The task
In the material below, find the line with "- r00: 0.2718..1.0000" and the line with "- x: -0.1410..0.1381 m", then output those two lines and every line between them, exactly.

________________________________________

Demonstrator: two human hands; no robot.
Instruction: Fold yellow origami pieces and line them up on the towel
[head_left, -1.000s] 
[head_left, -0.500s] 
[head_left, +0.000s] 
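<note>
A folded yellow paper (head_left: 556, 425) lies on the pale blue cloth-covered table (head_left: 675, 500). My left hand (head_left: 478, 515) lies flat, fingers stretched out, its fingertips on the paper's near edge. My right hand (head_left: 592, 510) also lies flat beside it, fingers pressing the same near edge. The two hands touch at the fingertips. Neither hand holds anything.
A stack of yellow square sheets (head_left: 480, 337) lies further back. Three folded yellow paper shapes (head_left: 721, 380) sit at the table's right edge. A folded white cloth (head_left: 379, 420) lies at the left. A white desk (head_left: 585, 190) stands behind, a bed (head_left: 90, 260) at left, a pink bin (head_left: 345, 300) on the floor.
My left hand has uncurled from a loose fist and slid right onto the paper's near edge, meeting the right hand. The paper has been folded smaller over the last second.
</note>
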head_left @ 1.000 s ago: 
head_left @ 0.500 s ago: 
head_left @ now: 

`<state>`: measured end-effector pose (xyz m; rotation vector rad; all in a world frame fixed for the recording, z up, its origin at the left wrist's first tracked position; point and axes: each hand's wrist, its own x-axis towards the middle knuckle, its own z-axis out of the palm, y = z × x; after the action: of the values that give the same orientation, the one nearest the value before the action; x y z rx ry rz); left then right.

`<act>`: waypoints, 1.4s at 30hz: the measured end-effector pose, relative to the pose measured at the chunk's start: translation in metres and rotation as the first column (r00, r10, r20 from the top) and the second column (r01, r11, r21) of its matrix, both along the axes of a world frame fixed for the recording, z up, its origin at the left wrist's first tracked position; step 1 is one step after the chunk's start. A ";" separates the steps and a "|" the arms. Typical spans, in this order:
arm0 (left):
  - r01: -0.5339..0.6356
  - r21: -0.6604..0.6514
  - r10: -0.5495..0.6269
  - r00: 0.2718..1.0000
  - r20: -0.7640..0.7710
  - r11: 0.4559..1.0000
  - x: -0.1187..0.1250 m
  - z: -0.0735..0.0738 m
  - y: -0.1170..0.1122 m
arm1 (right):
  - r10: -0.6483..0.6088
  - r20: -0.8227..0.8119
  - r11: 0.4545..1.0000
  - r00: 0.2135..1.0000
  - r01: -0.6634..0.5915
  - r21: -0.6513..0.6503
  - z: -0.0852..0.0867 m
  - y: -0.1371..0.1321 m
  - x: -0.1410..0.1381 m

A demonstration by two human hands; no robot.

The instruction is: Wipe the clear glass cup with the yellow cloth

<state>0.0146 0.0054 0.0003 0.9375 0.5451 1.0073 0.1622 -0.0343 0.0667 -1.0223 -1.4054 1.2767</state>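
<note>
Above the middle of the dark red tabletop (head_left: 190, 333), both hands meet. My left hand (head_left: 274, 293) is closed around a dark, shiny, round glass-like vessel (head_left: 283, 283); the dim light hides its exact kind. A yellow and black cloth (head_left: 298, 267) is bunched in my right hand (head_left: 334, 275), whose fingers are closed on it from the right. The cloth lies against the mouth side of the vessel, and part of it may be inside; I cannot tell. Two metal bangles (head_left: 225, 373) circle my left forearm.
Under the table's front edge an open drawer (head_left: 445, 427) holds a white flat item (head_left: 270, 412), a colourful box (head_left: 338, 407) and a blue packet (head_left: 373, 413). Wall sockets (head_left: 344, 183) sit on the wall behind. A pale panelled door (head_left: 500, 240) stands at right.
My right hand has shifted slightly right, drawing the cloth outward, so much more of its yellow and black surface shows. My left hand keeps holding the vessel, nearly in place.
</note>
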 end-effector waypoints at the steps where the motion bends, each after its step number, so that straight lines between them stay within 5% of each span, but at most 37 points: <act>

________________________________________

Result for this task
  - r00: 0.2718..1.0000
  - r20: -0.7640..0.7710
  - r11: 0.4559..1.0000
  - x: -0.1187..0.1250 m
  - z: -0.0735..0.0738 m
  - y: -0.1170..0.1122 m
arm1 (right):
  - r10: -0.6483..0.6088
  - r20: -0.8227..0.8119
  - r11: 0.4545..1.0000
  - r00: 0.2135..1.0000
  - r01: -0.6634..0.5915
  - r21: -0.6513..0.6503
  - z: -0.0852..0.0867 m
  - y: -0.1371..0.1321 m
  - x: -0.1410..0.1381 m

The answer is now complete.